Net income was $1.3 billion, or $9.33 per diluted share, an increase of 12.3%.
Full-year net sales in the Automotive Parts Group, which includes NAPA Auto Parts, were $14.25 billion, up from $13.67 billion in 2022.
Fourth-quarter automotive sales were up nearly 1% to $3.5 billion.
While GPC’s international automotive businesses posted positive sales growth in local currency, the U.S. automotive segment saw a dip in sales, GPC President and COO Will Stengel noted during the company’s Feb. 15 conference call.
“In North America, while results fell short of our expectations, we remain focused on our strategic initiatives and continue to make solid progress,” GPC Chairman and CEO Paul Donahue said during the call. “We’ve undertaken a comprehensive review of the NAPA business to identify key issues, and we have taken action to improve the performance at NAPA. We are confident we are focused on the right initiatives to positively impact our performance in the quarters ahead.”
Coinciding with the release of its full-year and fourth-quarter 2023 financial results, GPC said the company is launching a global restructuring “to better align the company’s assets and further improve the efficiency of the business.”
The restructuring includes a voluntary retirement offer in the United States, along with “a rationalization and optimization of certain distribution centers, stores and other facilities,” according to the company.
Through the restructuring, GPC said it expects to realize approximately $20 million to $40 million of savings in 2024, and approximately $45 million to $90 million on an annualized basis. The company also expects to incur costs of approximately $100 million to $200 million related to the restructuring efforts in 2024 and will report the restructuring costs as a non-recurring expense.

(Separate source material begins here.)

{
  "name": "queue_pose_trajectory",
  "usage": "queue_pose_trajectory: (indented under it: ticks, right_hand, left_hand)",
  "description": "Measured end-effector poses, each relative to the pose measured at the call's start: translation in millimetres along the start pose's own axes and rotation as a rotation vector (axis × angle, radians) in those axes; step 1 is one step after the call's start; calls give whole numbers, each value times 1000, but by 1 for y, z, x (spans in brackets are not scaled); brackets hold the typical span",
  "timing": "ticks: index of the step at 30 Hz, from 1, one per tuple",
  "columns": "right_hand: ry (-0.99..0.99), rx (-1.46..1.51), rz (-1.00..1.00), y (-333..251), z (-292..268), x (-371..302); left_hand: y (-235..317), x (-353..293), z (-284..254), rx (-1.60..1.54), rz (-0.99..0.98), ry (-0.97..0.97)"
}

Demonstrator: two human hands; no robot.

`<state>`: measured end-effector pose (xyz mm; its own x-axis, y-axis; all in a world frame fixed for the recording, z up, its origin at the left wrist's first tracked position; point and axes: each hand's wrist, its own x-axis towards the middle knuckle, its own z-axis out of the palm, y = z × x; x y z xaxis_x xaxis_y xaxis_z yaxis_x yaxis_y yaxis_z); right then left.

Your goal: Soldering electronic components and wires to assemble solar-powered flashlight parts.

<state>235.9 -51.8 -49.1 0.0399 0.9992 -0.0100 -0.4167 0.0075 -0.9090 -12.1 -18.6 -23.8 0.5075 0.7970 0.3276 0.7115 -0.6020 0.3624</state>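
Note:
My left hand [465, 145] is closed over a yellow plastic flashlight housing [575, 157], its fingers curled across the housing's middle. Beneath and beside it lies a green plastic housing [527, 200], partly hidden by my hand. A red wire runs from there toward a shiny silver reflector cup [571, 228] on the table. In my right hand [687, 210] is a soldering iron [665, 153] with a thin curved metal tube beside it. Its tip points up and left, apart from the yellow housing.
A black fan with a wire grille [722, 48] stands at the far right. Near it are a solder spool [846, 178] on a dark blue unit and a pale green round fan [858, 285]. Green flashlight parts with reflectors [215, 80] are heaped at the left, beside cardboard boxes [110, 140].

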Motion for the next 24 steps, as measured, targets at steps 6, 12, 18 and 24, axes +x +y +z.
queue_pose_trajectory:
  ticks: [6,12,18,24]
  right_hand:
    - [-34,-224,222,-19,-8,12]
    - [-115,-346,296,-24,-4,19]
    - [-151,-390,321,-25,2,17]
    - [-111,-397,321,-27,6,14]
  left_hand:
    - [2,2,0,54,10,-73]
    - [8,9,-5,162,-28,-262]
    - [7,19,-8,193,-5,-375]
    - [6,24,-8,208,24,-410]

“The primary objective of the global program is to continue to simplify and streamline our operations consistent with our overall business strategy,” Stengel explained during the conference call. “When we simplify, we increase the speed of local service, deliver operational productivity, improve the efficiency of our teams and reduce our overall cost to serve.”
Stengel noted that the restructuring initiative “is a similar playbook to our previous GPC program implemented in fall 2019 that delivered positive results.”
“Aspects of the restructuring are already in flight, and some will take place in the months ahead,” Stengel added.
Focus on NAPA
Stengel talked at length about efforts to revitalize GPC’s NAPA Auto Parts business.
GPC has identified three areas of improvement for NAPA: improving fill rates in key product categories, “operational rigor in our stores” and capitalizing on commercial growth opportunities, Stengel explained.
Adjustments to “certain key suppliers to improve fill rates” boosted fourth-quarter “category trends,” Stengel said, adding that “we’re encouraged by the positive momentum.”
“Second, our in-store service levels measured by on-time delivery to customers have significantly improved as a result of increased focused on last-mile operating disciplines,” Stengel said.
Stengel noted that efforts to improve commercial sales growth are “ongoing.” GPC recently appointed Tom Skov to the newly created role of executive vice president, sales & store operations, North America.
“He’s an automotive-parts expert and has a deep understanding of our customers field sales and store operations,” Stengel asserted. “We’re excited for the strong leadership Tom will bring to our sales and store operations field teams.”